# TASK INSTRUCTIONS
The listing that follows should be reproduced exactly, line for line.
PROVIDED DATA START
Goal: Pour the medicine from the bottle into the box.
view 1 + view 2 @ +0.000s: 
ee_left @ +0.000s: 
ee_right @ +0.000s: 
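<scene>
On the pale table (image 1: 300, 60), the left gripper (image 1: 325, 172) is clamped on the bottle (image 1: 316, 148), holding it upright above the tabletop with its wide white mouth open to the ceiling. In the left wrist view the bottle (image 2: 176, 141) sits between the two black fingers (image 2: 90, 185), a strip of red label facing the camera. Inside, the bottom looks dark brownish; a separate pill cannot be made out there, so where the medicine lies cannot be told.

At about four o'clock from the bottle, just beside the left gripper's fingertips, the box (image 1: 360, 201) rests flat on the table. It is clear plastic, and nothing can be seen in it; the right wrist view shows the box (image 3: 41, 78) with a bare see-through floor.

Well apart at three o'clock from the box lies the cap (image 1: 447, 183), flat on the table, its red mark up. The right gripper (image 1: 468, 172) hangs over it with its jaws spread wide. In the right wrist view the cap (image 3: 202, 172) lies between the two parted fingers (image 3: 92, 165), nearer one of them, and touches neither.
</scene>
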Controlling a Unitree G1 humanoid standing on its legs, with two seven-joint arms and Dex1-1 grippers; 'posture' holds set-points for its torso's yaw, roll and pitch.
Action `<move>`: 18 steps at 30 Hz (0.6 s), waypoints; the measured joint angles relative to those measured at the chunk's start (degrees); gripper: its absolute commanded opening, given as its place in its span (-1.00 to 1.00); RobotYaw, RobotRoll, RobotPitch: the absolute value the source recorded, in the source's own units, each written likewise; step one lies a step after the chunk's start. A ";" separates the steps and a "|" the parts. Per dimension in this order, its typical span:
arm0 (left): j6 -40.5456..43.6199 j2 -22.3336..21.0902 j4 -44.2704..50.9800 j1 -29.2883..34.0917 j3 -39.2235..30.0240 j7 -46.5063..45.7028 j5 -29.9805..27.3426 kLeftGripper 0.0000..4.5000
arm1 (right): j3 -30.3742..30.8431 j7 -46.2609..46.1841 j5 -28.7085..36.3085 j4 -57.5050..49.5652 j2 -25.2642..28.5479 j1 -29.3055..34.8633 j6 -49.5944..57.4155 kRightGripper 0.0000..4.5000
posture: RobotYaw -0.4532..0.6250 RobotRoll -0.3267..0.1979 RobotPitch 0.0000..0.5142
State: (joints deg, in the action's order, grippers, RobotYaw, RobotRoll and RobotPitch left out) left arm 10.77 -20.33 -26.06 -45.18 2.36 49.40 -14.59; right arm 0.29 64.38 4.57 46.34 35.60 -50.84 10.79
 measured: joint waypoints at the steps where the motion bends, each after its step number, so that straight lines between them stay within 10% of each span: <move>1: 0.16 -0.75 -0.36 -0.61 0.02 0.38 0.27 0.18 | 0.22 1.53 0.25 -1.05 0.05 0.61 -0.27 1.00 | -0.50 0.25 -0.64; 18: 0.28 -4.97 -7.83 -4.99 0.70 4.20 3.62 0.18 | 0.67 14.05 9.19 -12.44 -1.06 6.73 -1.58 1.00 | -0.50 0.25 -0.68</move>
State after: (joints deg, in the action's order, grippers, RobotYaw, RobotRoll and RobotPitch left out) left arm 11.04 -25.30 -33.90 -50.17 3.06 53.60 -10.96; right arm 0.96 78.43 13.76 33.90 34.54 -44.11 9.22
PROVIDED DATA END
# WRITTEN RESPONSE
Goal: Pour the medicine from the bottle into the box.
view 1 + view 2 @ +0.000s: 
ee_left @ +0.000s: 
ee_right @ +0.000s: 
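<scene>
On the pale table (image 1: 300, 60), the left gripper (image 1: 325, 172) is clamped on the bottle (image 1: 316, 148), holding it upright above the tabletop with its wide white mouth open to the ceiling. In the left wrist view the bottle (image 2: 176, 141) sits between the two black fingers (image 2: 90, 185), a strip of red label facing the camera. Inside, the bottom looks dark brownish; a separate pill cannot be made out there, so where the medicine lies cannot be told.

At about four o'clock from the bottle, just beside the left gripper's fingertips, the box (image 1: 360, 201) rests flat on the table. It is clear plastic, and nothing can be seen in it; the right wrist view shows the box (image 3: 41, 78) with a bare see-through floor.

Well apart at three o'clock from the box lies the cap (image 1: 447, 183), flat on the table, its red mark up. The right gripper (image 1: 468, 172) hangs over it with its jaws spread wide. In the right wrist view the cap (image 3: 202, 172) lies between the two parted fingers (image 3: 92, 165), nearer one of them, and touches neither.
</scene>
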Controlling a Unitree G1 humanoid standing on its legs, with two seven-joint arms and Dex1-1 grippers; 'posture' holds set-points for its torso's yaw, roll and pitch.
Action `<move>`: 18 steps at 30 Hz (0.6 s), waypoints; the measured joint angles relative to those measured at the chunk's start (degrees); gripper: its absolute commanded opening, given as its place in its span (-1.00 to 1.00); RobotYaw, RobotRoll, RobotPitch: the absolute value the source recorded, in the source's own units, each written likewise; step one lies a step after the chunk's start. A ";" separates the steps and a "|" the parts. Per dimension in this order, its typical span:
arm0 (left): j6 -40.5456..43.6199 j2 -22.3336..21.0902 j4 -44.2704..50.9800 j1 -29.2883..34.0917 j3 -39.2235..30.0240 j7 -46.5063..45.7028 j5 -29.9805..27.3426 kLeftGripper 0.0000..4.5000
arm1 (right): j3 -30.3742..30.8431 j7 -46.2609..46.1841 j5 -28.7085..36.3085 j4 -57.5050..49.5652 j2 -25.2642..28.5479 j1 -29.3055..34.8633 j6 -49.5944..57.4155 kRightGripper 0.0000..4.5000
posture: RobotYaw -0.4532..0.6250 RobotRoll -0.3267..0.1979 RobotPitch 0.0000..0.5142
State: (joints deg, in the action's order, grippers, RobotYaw, RobotRoll and RobotPitch left out) left arm 10.77 -20.33 -26.06 -45.18 2.36 49.40 -14.59; right arm 0.29 64.38 4.57 46.34 35.60 -50.84 10.79
 measured: joint waypoints at the steps where the motion bends, each after its step number, so that straight lines between them stay within 10% of each span: <move>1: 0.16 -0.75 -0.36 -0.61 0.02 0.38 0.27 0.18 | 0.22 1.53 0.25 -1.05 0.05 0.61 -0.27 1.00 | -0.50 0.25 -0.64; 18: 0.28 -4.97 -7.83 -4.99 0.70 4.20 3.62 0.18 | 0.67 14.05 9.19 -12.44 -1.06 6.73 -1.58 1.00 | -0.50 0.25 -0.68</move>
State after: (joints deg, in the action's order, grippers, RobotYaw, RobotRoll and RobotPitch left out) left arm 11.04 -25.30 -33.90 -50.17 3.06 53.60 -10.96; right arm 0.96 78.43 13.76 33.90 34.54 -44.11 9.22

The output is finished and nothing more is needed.